AutoMQ Open Source Observability Solution: Nightingale Flashcat

Introduction

In modern enterprises, as data processing demands continue to grow, [AutoMQ][1] has become a critical component for real-time data processing due to its efficiency and low cost. However, with the expansion of cluster scale and increasing business complexity, ensuring the stability, high availability, and performance optimization of AutoMQ clusters becomes particularly important. Therefore, integrating a powerful and comprehensive monitoring system is essential for maintaining the healthy operation of AutoMQ clusters. The [Nightingale monitoring system][2] is an ideal choice for enterprises to monitor AutoMQ clusters due to its efficient data collection, flexible alert management, and rich visualization capabilities. By utilizing the Nightingale monitoring system, enterprises can grasp the operational status of AutoMQ clusters in real time, promptly identify and resolve potential issues, optimize system performance, and ensure business continuity and stability.

AutoMQ Overview

AutoMQ is a cloud-native stream processing system that maintains 100% compatibility with Apache Kafka while significantly enhancing cost-efficiency and elasticity by decoupling storage to object storage.
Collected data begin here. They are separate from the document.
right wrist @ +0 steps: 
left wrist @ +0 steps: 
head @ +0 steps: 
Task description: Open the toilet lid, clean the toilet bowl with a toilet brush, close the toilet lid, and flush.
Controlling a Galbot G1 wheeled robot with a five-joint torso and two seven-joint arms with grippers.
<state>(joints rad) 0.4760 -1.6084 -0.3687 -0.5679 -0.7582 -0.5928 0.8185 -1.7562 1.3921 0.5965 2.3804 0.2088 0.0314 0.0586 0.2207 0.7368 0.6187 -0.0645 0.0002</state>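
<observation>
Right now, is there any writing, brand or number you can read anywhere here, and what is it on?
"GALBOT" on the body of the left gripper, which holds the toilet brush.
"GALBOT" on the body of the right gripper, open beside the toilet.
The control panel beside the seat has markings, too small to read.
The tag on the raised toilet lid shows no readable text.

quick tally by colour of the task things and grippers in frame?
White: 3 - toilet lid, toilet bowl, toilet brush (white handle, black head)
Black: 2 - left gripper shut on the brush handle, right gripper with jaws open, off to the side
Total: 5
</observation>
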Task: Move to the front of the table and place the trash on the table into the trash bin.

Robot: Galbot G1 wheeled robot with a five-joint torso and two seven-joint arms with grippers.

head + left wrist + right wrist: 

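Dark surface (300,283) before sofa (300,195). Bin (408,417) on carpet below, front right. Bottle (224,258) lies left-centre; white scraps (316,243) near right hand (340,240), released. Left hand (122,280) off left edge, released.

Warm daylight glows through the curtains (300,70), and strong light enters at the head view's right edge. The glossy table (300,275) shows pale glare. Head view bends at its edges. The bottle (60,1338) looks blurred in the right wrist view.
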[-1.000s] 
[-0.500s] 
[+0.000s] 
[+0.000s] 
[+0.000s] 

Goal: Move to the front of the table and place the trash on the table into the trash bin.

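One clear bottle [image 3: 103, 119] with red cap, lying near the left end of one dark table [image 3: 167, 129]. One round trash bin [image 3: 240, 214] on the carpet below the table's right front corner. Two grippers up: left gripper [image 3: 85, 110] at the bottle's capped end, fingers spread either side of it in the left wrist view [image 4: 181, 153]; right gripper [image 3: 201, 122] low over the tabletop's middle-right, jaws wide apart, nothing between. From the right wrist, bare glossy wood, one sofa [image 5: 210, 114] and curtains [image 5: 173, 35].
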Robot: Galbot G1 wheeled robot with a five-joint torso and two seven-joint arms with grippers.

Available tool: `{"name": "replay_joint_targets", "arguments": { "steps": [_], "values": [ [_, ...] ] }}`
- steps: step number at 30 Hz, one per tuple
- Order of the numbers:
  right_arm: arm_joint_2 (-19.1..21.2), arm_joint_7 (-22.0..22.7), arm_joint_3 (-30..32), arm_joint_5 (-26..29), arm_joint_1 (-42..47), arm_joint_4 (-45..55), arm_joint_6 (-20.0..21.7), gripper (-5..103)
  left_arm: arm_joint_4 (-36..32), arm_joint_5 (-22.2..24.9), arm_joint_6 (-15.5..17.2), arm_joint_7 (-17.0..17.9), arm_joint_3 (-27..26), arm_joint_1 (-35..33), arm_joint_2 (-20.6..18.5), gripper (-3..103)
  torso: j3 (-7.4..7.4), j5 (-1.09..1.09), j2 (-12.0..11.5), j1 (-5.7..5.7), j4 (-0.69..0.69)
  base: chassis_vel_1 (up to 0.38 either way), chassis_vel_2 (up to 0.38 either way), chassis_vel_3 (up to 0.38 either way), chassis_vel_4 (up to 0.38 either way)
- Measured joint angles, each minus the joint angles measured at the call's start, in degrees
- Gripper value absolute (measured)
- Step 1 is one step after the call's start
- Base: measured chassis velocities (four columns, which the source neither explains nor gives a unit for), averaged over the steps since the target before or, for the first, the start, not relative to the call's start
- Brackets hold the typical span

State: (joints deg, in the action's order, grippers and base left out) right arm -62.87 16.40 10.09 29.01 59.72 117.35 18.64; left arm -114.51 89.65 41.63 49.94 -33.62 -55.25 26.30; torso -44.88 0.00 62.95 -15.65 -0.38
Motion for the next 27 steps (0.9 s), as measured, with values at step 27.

Specifically, AutoMQ leverages S3Stream, a stream storage repository built on S3, offloading storage to shared cloud storage such as EBS and S3 provided by cloud providers. This approach delivers low-cost, low-latency, high-availability, high-durability, and virtually unlimited stream storage capacity. Compared to traditional Shared Nothing architectures, AutoMQ adopts a Shared Storage architecture, which significantly reduces storage and operational complexity while enhancing system elasticity and reliability.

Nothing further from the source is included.